Abstract This chapter introduces the keys aspects of (1) Why this book: The research questions; (2) How this book was made: The methods; and (3) What this book is about: A preview of the chapters. Lacking social recognition, recyclers are looked down as beggars, criminals, drug addicts, and alcoholics. Instead, an informal recycler (often called waste picker or rag picker) is a person who salvages reusable or recyclable materials thrown away by others to sell it and obtain a livelihood. According to the International Labour Organization the informal recycling sector is a way of making a living for over 30 million people in the Global South. Despite their large number, they have been neither properly investigated nor taken into account in formal waste management policies. The book aims to fill in this gap.

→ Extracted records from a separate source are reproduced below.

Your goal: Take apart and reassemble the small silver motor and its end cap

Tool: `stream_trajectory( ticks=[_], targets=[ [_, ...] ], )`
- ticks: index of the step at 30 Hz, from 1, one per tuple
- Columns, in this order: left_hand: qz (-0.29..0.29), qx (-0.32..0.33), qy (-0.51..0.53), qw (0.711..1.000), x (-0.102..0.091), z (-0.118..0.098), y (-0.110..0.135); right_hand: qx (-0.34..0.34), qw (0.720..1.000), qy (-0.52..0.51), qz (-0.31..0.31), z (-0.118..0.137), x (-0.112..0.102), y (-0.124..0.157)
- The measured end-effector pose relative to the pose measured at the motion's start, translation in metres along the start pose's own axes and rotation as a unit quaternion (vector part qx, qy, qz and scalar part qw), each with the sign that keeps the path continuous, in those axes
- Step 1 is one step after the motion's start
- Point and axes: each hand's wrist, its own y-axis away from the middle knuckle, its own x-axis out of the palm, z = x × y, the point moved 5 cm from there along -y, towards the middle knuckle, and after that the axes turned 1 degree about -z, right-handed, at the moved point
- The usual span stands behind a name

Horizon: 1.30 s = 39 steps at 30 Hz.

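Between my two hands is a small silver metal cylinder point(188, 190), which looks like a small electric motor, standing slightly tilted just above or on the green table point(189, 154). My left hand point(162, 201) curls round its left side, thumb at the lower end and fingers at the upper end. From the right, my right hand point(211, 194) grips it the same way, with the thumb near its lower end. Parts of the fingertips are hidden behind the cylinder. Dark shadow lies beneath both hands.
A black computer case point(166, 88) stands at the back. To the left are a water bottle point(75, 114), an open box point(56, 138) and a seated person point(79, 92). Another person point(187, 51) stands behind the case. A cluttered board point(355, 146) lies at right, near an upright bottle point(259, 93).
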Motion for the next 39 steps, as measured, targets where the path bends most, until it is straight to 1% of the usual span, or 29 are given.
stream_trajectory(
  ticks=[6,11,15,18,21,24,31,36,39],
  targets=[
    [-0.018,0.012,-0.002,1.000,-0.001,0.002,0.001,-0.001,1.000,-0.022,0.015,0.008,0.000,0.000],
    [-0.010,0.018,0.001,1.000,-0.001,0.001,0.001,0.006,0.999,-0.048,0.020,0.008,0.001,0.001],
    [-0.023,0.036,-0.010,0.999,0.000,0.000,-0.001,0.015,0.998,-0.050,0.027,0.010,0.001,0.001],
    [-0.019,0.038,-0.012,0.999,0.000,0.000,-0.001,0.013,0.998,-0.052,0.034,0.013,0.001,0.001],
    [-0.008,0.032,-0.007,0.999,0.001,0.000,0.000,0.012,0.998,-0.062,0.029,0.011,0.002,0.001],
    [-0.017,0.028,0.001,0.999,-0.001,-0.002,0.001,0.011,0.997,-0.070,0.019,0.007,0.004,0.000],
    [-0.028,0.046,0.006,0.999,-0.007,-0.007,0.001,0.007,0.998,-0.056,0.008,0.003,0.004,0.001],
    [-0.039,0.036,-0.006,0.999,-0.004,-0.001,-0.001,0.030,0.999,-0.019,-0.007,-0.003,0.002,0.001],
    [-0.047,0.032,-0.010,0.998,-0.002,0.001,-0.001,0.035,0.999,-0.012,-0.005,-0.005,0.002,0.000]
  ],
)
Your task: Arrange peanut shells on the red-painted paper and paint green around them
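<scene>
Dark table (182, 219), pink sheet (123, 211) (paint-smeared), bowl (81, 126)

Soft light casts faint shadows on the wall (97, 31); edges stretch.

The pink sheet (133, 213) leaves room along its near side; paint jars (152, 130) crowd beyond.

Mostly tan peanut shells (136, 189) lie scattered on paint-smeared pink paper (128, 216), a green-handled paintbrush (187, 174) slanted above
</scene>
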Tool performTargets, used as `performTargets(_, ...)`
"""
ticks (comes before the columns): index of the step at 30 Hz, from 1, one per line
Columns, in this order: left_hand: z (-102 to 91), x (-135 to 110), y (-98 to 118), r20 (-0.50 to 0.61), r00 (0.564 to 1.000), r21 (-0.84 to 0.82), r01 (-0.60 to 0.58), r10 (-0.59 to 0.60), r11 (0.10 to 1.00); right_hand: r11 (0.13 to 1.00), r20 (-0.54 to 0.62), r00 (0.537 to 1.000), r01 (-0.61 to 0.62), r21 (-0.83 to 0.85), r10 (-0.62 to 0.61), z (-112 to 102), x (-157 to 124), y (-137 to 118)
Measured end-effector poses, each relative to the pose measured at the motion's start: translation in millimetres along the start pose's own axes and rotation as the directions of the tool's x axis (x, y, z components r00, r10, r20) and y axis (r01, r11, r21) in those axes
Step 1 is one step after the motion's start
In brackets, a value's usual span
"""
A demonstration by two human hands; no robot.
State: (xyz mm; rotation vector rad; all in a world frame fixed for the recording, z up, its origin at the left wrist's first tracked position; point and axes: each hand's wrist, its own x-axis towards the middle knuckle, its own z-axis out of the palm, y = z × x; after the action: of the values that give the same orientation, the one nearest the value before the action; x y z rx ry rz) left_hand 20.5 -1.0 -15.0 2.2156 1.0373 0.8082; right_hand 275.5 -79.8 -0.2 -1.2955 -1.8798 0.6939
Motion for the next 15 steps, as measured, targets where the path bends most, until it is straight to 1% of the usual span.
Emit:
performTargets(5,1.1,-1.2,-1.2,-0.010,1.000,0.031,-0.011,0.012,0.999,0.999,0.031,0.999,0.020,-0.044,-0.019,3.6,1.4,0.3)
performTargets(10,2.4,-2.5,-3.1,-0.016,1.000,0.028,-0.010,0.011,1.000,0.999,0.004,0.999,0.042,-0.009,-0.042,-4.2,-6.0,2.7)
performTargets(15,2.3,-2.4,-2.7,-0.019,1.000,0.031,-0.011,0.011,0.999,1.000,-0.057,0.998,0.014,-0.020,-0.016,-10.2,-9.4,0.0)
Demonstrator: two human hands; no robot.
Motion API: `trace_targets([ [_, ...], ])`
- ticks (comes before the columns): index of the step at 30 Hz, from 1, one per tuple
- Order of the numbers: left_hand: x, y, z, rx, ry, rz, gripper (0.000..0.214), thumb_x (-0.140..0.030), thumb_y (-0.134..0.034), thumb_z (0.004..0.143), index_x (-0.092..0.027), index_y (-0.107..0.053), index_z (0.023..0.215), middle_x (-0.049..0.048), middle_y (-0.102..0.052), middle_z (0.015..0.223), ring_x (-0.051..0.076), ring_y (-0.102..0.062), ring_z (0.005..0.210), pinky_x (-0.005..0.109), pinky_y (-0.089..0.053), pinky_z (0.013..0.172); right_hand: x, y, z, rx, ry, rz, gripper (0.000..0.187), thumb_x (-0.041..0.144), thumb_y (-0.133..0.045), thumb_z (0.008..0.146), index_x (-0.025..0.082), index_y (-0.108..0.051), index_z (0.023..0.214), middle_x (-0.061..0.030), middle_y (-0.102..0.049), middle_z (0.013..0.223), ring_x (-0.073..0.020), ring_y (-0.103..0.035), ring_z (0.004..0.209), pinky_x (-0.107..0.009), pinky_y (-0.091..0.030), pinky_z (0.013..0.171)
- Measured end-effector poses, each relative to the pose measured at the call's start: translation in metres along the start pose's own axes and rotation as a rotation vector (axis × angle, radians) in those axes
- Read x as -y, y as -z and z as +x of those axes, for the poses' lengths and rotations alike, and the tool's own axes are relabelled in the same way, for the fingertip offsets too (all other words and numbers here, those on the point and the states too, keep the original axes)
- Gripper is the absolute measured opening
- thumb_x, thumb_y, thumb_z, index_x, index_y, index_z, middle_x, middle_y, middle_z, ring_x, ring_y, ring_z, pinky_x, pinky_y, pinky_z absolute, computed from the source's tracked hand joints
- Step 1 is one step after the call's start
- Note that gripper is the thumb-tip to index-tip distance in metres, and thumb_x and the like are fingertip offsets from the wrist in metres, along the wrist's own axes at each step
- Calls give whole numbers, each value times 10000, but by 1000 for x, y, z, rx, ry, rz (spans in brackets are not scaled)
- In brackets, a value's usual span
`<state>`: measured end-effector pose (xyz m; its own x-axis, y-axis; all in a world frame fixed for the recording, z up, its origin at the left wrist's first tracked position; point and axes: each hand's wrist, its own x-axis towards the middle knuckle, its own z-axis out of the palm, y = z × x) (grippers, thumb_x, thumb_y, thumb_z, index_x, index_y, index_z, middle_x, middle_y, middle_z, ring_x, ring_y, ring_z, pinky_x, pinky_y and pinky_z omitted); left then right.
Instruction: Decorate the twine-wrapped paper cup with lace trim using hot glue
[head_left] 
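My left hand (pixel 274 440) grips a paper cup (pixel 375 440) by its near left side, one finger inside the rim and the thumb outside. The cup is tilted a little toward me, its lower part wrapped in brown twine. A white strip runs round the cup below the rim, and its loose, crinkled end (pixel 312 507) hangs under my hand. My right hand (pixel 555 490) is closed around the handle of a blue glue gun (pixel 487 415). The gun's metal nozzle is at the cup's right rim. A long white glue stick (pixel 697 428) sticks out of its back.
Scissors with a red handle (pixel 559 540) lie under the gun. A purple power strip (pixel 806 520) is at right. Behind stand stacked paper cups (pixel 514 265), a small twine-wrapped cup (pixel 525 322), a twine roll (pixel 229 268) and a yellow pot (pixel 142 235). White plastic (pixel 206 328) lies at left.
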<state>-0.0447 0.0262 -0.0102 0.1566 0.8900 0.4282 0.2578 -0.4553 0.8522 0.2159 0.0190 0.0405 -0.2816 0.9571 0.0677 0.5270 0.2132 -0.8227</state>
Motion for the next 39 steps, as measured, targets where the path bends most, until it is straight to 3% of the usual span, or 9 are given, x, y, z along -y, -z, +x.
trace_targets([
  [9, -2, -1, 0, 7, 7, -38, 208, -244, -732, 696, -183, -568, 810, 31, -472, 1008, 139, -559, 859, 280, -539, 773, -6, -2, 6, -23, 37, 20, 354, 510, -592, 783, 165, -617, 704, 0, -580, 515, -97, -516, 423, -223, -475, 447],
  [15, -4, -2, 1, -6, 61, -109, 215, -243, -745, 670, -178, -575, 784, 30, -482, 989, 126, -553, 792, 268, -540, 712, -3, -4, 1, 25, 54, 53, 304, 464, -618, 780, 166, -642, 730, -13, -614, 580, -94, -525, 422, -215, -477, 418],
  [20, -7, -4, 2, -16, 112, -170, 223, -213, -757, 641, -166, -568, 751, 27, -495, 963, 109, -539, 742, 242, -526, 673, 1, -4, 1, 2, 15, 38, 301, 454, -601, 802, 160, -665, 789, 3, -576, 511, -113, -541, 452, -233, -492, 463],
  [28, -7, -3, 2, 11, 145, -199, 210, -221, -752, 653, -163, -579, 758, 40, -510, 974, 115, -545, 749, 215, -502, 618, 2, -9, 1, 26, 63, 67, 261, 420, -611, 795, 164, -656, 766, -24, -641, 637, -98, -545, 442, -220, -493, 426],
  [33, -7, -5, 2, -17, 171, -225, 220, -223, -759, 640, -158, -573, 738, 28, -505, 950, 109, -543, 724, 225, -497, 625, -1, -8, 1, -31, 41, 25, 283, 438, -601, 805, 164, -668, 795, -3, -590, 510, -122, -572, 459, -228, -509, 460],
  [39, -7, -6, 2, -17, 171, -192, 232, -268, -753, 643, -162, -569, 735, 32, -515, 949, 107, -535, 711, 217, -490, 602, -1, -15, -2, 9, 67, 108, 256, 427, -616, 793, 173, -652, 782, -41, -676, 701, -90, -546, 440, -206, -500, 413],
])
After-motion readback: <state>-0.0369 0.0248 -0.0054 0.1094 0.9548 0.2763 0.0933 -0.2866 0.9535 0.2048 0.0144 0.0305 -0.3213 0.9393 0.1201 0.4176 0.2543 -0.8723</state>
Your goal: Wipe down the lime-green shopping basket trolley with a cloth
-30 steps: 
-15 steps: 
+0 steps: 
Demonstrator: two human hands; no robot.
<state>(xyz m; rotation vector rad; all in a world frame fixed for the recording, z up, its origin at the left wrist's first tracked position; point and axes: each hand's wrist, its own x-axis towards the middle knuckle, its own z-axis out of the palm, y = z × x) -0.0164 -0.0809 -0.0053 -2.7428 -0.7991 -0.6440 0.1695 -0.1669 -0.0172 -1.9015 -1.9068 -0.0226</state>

Calls for integrating the informal recycling sector into the formal waste management systems have mainly gone unheard. Improving our understanding of this sector is a first essential step if we intend to improve their conditions and the sustainability of the economy. To this end, from the perspective of situated political ecology, and based on extensive field work lasting a decade, the book focuses on two case studies in India about the social relations of recycling: ship breaking in Alang-Sosiya, and solid waste management in Delhi. The book sheds light on the relationship between social metabolism (that is the flows of energy and materials) and political economy, or else materiality, power relations and social conflicts, with a focus on waste.